Friday, July 31, 2009


The pulmonary specialist thought Fred might be aspergillosis

He ordered a blood test. I'm at risk because I have asthma. The fevers could be a symptom of aspergillosis. The Bronchoscopy washings were negative for aspergillosis and so was a follow up blood test.

Aspergillosis is a group of illnesses caused by mold. The mold that triggers the illnesses, aspergillus, includes more than 150 types of mold that occur widely in the indoor and outdoor environment. Although most of the molds are harmless, a few can cause serious illnesses in people with a weakened immune system, underlying lung disease or asthma. These illnesses, collectively called aspergillosis, range from allergic responses to severe and sometimes fatal infections.

Aspergillosis begins when susceptible people inhale mold spores into their lungs. In some people, the spores trigger an allergic reaction. Other people develop mild to serious lung infections. The most serious form of aspergillosis — invasive aspergillosis — occurs when the infection spreads to blood vessels and beyond, into the lungs to other organs.

The name of the fungus, Aspergillosis, was coined by a priest botanist, for its resemblance to the aspergillum, a brush used for sprinkling holy water in the Catholic high masses. Over 135 species have been described.

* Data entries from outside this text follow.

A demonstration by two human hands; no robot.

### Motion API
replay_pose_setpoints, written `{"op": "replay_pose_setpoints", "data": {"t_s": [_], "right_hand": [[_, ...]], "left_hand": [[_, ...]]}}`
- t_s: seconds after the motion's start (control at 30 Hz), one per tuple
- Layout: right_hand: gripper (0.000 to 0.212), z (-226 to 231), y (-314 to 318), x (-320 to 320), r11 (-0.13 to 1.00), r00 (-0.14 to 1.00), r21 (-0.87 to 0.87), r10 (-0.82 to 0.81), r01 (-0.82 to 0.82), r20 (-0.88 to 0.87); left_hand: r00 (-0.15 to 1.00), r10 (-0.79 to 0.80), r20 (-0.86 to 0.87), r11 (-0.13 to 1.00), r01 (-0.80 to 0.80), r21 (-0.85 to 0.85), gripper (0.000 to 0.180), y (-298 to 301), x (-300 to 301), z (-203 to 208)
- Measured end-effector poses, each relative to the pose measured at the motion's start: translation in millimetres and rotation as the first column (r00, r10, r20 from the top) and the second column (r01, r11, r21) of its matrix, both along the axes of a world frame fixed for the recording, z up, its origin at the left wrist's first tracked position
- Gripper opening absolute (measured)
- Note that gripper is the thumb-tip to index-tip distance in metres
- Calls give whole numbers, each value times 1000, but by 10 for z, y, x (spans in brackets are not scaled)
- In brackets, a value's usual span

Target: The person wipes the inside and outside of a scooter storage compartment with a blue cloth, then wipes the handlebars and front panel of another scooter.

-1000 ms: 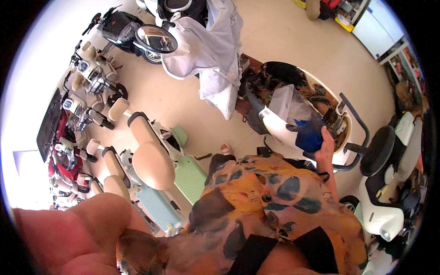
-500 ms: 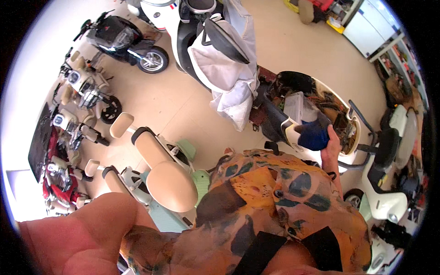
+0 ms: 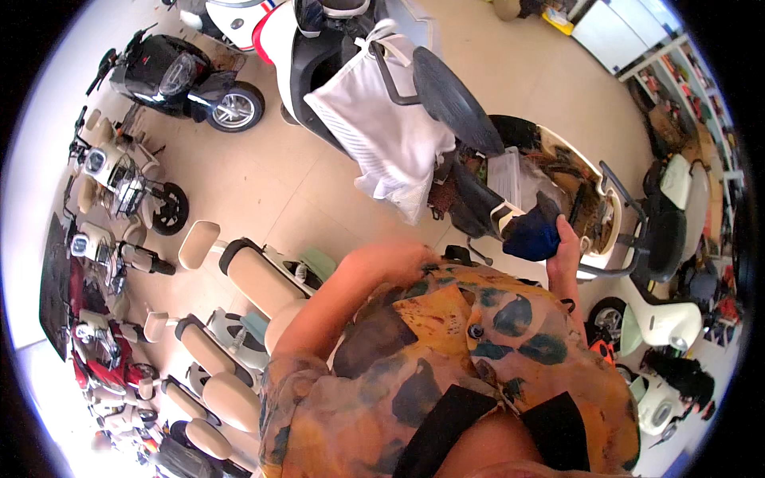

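The right hand grasps a dark blue cloth at the near edge of the open scooter body; left of that body, the left hand is blurred, its grip indeterminable.

No lettering or number is legible on any item in view. Marks noted: at eleven o'clock, the white scooter carries a short red and blue stripe mark and a small dark round spot, neither with readable characters. At ten o'clock, the black scooter bears a tiny red mark on its dark bodywork, too small to decipher. Any print on the goods on the shelves, at two o'clock, is likewise unreadable.
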State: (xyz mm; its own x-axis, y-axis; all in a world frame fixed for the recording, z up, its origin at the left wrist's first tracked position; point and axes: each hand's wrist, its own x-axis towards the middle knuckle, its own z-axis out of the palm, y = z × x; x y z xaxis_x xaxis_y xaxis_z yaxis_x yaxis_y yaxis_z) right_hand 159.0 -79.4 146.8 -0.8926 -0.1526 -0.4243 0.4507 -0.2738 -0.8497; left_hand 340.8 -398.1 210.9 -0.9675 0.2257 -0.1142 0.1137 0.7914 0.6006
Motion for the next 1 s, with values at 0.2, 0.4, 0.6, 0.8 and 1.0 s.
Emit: {"op": "replay_pose_setpoints", "data": {"t_s": [0.2, 0.4, 0.6, 0.8, 1.0], "right_hand": [[29, -80, -65, -175, 999, 996, 5, -53, 53, 77], [30, -83, -284, -290, 998, 996, -53, 28, -24, 82], [31, -253, -146, -424, 987, 983, -93, -115, 129, 144], [32, -393, -314, -479, 981, 979, -127, -122, 143, 161], [35, -420, -634, -553, 980, 974, -60, -183, 192, 134]], "left_hand": [[605, 449, -658, 851, -513, 109, 37, -304, -293, 844], [902, 235, -362, 917, -329, -225, 53, -273, -668, 101], [667, 367, -648, 888, -459, 30, 27, -288, -650, 507], [706, 341, -621, 870, -487, -76, 29, -257, -367, 211], [614, 424, -665, 862, -500, 88, 30, -840, -208, 159]]}}
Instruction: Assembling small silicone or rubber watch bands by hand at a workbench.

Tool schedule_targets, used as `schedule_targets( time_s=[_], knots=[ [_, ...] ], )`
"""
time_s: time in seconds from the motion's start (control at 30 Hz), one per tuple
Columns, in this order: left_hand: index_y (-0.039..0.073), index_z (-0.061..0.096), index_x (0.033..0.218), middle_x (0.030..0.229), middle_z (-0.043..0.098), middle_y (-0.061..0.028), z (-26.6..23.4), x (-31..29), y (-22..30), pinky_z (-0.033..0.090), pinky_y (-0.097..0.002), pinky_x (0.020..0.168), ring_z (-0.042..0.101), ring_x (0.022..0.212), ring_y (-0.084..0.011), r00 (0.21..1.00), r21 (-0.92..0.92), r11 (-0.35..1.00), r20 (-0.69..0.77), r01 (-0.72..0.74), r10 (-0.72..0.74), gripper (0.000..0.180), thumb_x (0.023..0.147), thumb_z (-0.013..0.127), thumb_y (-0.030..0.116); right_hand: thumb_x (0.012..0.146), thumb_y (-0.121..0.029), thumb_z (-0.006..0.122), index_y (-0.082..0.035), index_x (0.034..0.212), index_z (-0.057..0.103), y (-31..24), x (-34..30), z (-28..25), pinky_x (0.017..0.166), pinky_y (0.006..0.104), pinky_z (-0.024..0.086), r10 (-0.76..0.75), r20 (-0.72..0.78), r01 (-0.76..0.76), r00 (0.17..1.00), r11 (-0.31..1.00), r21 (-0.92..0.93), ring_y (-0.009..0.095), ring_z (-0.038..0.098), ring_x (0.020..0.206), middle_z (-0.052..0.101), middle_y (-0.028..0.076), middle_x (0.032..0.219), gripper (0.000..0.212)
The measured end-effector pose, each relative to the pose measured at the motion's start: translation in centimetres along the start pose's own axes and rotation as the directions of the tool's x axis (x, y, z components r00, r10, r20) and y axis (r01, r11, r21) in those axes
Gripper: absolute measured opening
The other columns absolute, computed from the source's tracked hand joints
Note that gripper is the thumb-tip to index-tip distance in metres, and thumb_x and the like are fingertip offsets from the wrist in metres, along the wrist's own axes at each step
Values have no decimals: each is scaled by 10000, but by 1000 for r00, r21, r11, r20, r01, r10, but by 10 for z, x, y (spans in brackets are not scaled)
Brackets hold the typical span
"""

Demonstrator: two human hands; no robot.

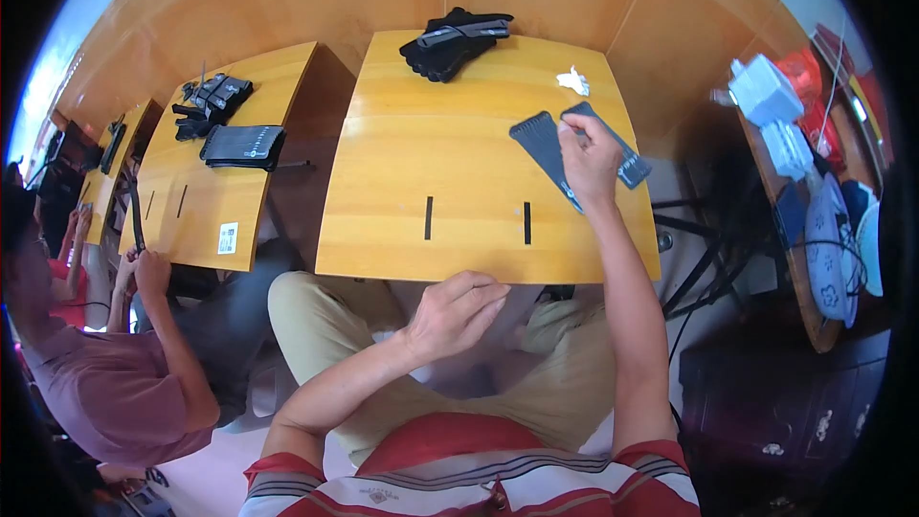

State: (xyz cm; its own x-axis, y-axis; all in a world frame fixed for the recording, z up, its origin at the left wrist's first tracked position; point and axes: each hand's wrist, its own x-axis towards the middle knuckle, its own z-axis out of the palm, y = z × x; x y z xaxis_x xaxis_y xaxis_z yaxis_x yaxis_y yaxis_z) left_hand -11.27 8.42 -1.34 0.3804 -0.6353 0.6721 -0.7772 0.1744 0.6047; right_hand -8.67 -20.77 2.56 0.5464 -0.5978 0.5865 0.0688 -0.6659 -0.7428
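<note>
Left piece: flat and dark, it lies on your bench (pixel 402 153) just left of your right hand (pixel 590 161), which overlaps its edge (pixel 538 146).
Right piece: similar, slanting out to the right from behind that hand (pixel 633 170).
Right hand: fingers curled near both pieces' far ends; whether they pinch either, you cannot tell.
Right arm: stretched forward across the bench's front edge.
Left hand: near that edge, fingers together, loosely bent, grip hidden (pixel 458 312).
</note>
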Motion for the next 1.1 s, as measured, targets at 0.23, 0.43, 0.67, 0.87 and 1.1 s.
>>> schedule_targets(
  time_s=[0.23, 0.43, 0.67, 0.87, 1.1],
  knots=[
    [13, 698, 1068, 943, 700, -141, -19, 38, -38, 583, -340, 643, 713, 783, -261, 991, -89, 995, -128, 38, -49, 239, 839, 762, -16, 885, -204, 708, -2, 954, 733, 0, 91, 96, 727, 381, 549, -63, 264, 106, 962, 983, -152, 252, 715, 755, 753, 144, 868, 215],
    [34, 704, 1007, 927, 700, -119, -38, 41, -58, 572, -352, 620, 703, 766, -275, 985, -114, 993, -164, 43, -61, 259, 768, 796, -5, 886, -245, 691, -60, 967, 758, 26, 179, 179, 808, 449, 556, -138, 461, 308, 876, 897, -318, 345, 722, 898, 754, 156, 936, 212],
    [33, 721, 980, 854, 702, -93, -58, 36, -72, 554, -347, 579, 693, 694, -247, 985, -128, 991, -166, 35, -56, 256, 736, 787, -6, 903, -550, 663, -96, 1058, 762, 47, 221, 256, 940, 510, 516, 236, 521, 237, 820, 688, -686, 358, 690, 1091, 750, 156, 1093, 489],
    [34, 716, 978, 862, 706, -93, -63, 23, -77, 543, -342, 558, 694, 693, -238, 987, -155, 987, -145, 45, -67, 242, 744, 771, -3, 863, -336, 701, -99, 1048, 762, 25, 239, 278, 870, 501, 552, 171, 506, 259, 846, 697, -669, 369, 703, 1058, 740, 193, 1092, 307],
    [18, 707, 992, 891, 702, -102, -63, 26, -85, 546, -348, 564, 695, 703, -245, 989, -190, 980, -128, 49, -74, 264, 734, 761, 1, 773, -62, 647, -72, 1166, 749, 54, 293, 288, 909, 412, 547, 279, 845, 498, 457, 706, -503, 335, 708, 1045, 748, 185, 1085, 406]
  ],
)
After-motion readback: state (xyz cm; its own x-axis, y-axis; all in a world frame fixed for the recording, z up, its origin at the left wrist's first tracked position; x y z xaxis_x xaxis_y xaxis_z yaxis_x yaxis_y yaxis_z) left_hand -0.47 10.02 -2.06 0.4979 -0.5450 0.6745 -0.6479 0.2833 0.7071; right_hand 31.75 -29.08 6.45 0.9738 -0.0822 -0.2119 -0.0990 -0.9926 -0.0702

A couple dozen are involved in human and animal disease.

Depending on the type of aspergillosis, treatment may involve watchful waiting, antifungal medications, steriods or, in rare cases, surgery.

Diagnosing aspergillosis can be difficult. Aspergillus is common in the environment and is sometimes found in the saliva and sputum of healthy people. What's more, it's hard to distinguish aspergillus from other molds under the microscope, and symptoms of the infection are similar to other conditions.

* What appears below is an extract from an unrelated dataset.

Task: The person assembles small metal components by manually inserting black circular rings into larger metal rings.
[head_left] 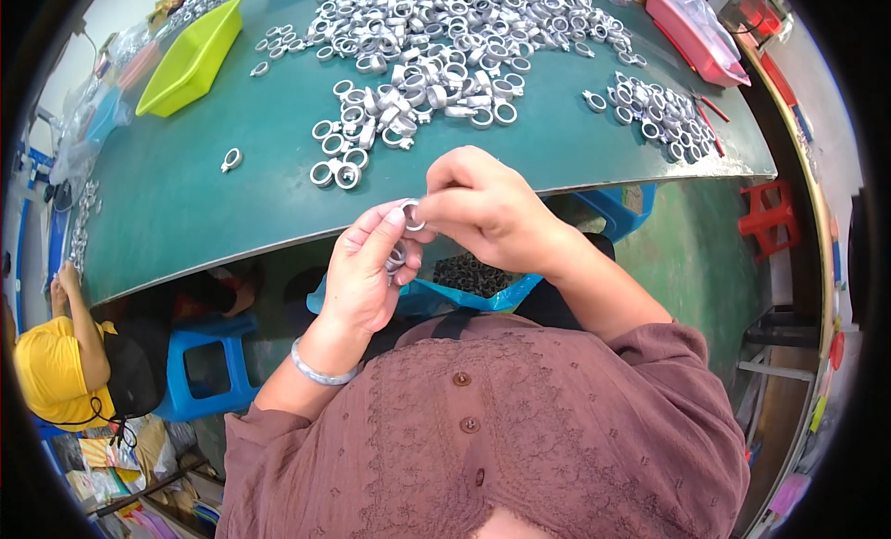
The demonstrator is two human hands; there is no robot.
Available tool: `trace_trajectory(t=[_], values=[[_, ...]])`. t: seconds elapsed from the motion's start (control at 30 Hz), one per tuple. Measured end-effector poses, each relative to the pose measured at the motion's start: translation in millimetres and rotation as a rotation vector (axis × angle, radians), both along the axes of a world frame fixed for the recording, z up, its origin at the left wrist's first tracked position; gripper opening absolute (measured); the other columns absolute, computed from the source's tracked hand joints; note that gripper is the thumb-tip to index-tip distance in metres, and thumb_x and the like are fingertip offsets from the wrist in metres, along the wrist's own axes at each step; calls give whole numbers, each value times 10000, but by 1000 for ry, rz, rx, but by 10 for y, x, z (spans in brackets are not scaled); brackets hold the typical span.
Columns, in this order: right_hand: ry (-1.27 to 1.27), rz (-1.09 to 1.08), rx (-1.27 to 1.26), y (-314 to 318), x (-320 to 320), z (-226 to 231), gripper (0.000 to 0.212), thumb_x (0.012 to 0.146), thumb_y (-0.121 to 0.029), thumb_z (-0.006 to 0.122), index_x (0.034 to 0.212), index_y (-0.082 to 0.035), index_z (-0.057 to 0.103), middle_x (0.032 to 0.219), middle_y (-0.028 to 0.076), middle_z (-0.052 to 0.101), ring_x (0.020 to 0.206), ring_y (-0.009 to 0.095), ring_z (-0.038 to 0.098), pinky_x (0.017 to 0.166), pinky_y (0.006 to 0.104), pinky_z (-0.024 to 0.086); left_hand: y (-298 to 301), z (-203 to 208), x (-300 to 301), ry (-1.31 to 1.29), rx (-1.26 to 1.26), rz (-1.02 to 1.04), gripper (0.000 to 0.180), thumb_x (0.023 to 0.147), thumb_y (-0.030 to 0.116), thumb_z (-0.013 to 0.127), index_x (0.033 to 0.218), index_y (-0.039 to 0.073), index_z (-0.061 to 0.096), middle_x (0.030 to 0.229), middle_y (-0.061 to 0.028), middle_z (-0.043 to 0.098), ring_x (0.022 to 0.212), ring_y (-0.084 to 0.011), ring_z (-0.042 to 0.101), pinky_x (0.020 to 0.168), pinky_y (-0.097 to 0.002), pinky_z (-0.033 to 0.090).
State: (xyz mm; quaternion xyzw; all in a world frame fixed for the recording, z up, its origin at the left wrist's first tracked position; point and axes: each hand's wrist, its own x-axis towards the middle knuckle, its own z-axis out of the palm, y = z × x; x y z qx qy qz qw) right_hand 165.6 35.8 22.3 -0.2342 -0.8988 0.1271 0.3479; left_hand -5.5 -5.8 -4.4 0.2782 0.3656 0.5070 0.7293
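Two bare hands at work in front of the near edge of a green table [260, 135]. Left hand [360, 256]: grasping, a silver-grey ring [409, 204] pinched upright between thumb and fingers, with at least one further grey ring [397, 258] tucked lower against the curled fingers; a pale bangle [321, 376] circles the wrist. Right hand [484, 209]: fingers bent, tips brought together at the pinched ring's right side; slightly blurred, so cannot tell whether they grip the ring or a small part. Below the hands, a blue bag [506, 298] holds many small dark pieces [469, 274]. On the table: one large heap of lugged rings [464, 47] at centre, a smaller pile [657, 115] to the right, a single loose ring [227, 165] to the left. Lime-green tub [197, 64] at far left; pink tub [680, 39] at far right.
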Motion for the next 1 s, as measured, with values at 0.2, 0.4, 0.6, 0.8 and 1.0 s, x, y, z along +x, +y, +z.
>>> trace_trajectory(t=[0.2, 0.4, 0.6, 0.8, 1.0], values=[[388, 7, -515, -113, 57, -151, 298, 680, -1, 666, 969, -31, 596, 941, 76, 563, 827, 165, 559, 669, 261, 446, -28, -25, 34, -57, 38, -65, 204, 911, 199, 478, 999, 36, 564, 791, -50, 593, 591, -62, 493, 468, -171, 363], [357, -8, -306, -133, 38, -126, 261, 674, -16, 673, 925, -23, 603, 902, 90, 567, 818, 198, 564, 695, 279, 458, -51, -16, 62, -89, -19, -82, 208, 913, 200, 472, 1015, 40, 556, 763, -33, 577, 583, -68, 485, 470, -165, 360], [389, -43, -262, -164, 31, -123, 237, 653, -30, 674, 876, -30, 593, 871, 97, 563, 790, 249, 565, 683, 309, 468, -52, -26, 59, -96, 3, -117, 210, 911, 200, 476, 1018, 37, 553, 737, -28, 567, 580, -72, 485, 472, -168, 361], [352, -57, -287, -169, 53, -150, 259, 672, -12, 675, 918, -19, 597, 889, 95, 570, 793, 210, 568, 665, 278, 463, -45, -67, 67, -158, -46, -132, 195, 911, 189, 472, 1007, 39, 553, 722, -27, 560, 579, -77, 490, 470, -175, 368], [446, -98, -396, -191, 63, -153, 184, 712, 7, 646, 887, -16, 595, 795, 85, 570, 710, 193, 582, 623, 270, 462, -35, -31, 61, -139, -59, -93, 183, 906, 182, 483, 1001, 40, 549, 757, -41, 582, 582, -79, 502, 468, -176, 377]])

To arrive at an accurate diagnosis, your doctor is likely to use one or more of the following tests:

  • Imaging tests. A chest X-ray or computerized tomography (CT) scan — a type of X-ray that produces more detailed images than conventional X-rays do — can usually reveal an aspergilloma as well as characteristic signs of invasive and allergic aspergillosis.
  • Sputum stain and culture. In this test, a sample of your sputum is stained with a dye and checked for the presence of aspergillus filaments. The specimen is then placed in something that encourages the mold to grow.
  • Tissue and blood tests. Diagnosing allergic bronchopulmonary aspergillosis usually requires skin and blood tests. For the skin test, a small amount of aspergillus antigen is injected into your forearm. If you have antibodies to the mold in your bloodstream, you'll develop a hard, red bump at the injection site. Blood tests look for high levels of certain antibodies, indicating an allergic response.
  • Biopsy. Examining a sample of tissue from your lungs or sinuses under a microscope is usually necessary to confirm a diagnosis of invasive aspergillosis.
I've had all these tests except Sputum, none of them positive for the fungi, but that's still not conclusive that I don't have it. It might not be aspergillosis -- it might be cancer. Or... something else?

Thursday, July 30, 2009

What Next?

I think I'm going to drive out to Bolinas to
a cancer retreat center which has a good
library. They balance western and alternative
ideas and I need the alternative voice in
my head. I also ordered some books on
lung cancer from the library tonight

This surgeon and the pulmonary specialist
felt much too much like a railroad train taking
me somewhere I don't know. I didn't trust

That means I have to become more familiar with
this unusual place -- the country of the major
lung problem.

Wednesday, July 29, 2009

off to see the lung surgeon

My visit with the lung surgeon today was pretty horrible.
He thinks we should just cut out my right middle lobe
if the mysterious thing hasn't cleared up.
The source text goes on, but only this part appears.